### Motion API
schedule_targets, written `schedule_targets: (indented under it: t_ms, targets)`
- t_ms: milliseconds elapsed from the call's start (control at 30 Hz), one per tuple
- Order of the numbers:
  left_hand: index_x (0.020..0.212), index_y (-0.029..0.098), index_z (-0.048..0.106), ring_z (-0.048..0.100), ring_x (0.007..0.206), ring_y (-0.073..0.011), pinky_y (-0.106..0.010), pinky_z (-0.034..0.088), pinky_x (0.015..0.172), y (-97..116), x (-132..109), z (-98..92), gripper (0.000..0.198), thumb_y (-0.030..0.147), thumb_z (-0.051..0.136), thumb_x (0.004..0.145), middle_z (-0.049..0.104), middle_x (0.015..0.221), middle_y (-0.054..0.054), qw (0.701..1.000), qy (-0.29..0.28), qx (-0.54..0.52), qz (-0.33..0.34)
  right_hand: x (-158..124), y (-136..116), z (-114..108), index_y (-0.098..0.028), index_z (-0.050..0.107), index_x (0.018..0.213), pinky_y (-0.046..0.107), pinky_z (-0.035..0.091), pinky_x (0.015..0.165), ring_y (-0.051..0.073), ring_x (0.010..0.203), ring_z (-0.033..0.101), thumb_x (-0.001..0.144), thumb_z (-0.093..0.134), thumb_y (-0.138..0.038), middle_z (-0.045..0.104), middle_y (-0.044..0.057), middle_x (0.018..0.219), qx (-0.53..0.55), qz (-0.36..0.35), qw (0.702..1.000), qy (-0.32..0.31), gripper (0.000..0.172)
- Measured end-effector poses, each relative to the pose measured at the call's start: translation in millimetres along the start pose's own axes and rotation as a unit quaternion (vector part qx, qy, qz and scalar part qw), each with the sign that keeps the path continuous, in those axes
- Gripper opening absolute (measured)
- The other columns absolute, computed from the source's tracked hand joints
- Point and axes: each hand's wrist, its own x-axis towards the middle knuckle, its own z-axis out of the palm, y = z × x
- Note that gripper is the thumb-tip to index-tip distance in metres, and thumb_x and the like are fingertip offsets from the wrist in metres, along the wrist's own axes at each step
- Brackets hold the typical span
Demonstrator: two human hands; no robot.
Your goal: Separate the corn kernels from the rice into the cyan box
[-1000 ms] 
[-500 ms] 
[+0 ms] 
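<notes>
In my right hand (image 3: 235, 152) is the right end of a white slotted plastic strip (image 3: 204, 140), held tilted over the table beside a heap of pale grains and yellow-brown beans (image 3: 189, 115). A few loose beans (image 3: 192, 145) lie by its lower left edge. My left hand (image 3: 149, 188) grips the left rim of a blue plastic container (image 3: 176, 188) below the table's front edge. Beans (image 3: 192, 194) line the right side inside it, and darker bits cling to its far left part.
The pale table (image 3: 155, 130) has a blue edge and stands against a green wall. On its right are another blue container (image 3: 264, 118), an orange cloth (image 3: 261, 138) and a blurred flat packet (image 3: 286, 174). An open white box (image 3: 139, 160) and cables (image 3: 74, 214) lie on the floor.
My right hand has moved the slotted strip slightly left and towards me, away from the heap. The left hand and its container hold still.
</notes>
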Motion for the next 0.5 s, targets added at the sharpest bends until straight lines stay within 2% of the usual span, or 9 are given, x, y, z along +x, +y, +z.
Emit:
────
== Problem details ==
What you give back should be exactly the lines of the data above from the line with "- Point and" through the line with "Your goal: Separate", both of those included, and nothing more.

== Output for this exercise ==
- Point and axes: each hand's wrist, its own x-axis towards the middle knuckle, its own z-axis out of the palm, y = z × x
- Note that gripper is the thumb-tip to index-tip distance in metres, and thumb_x and the like are fingertip offsets from the wrist in metres, along the wrist's own axes at each step
- Brackets hold the typical span
Demonstrator: two human hands; no robot.
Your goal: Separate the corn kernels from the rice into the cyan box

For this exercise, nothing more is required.